__WHAT TO PRODUCE__. Starting at the first line of the data below, retype every line up to and including the one containing "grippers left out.".

__STORED DATA__.

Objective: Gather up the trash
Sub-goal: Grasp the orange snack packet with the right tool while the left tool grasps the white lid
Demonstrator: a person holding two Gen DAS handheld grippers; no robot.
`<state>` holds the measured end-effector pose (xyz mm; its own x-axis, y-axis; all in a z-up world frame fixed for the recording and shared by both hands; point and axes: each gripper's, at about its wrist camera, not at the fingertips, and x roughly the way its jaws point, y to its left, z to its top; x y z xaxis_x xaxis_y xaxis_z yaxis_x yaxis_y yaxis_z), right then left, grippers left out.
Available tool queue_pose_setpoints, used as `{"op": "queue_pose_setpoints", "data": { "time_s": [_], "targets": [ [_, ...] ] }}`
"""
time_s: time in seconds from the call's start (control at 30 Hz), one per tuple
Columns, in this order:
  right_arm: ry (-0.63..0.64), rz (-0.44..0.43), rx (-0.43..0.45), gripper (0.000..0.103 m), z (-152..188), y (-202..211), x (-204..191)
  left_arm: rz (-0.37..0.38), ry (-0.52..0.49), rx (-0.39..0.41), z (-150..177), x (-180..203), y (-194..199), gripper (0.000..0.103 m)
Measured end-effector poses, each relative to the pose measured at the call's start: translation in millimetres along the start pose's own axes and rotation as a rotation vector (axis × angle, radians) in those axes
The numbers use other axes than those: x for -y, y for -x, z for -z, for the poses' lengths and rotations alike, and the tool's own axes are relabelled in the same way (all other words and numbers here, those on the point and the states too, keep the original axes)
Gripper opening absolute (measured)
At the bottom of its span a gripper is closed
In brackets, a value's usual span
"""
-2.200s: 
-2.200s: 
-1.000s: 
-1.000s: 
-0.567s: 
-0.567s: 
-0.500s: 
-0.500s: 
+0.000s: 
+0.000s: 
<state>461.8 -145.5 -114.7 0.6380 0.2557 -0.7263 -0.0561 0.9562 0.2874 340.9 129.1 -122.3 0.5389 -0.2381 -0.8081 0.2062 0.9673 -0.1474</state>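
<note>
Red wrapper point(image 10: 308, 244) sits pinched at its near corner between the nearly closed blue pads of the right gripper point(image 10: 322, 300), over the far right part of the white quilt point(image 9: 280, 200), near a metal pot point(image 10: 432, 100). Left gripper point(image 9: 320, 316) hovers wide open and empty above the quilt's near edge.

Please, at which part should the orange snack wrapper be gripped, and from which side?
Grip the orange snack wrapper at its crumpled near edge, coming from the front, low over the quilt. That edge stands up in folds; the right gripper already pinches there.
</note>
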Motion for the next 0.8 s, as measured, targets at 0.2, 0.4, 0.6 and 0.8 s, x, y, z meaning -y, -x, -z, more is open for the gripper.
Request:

__FINISHED EXERCISE__.
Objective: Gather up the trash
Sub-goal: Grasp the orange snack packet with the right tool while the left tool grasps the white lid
Demonstrator: a person holding two Gen DAS handheld grippers; no robot.
`<state>` holds the measured end-effector pose (xyz mm; its own x-axis, y-axis; all in a z-up world frame fixed for the recording and shared by both hands; point and axes: each gripper's, at about its wrist camera, not at the fingertips, and x roughly the way its jaws point, y to its left, z to its top; x y z xaxis_x xaxis_y xaxis_z yaxis_x yaxis_y yaxis_z), right then left, grippers left out.

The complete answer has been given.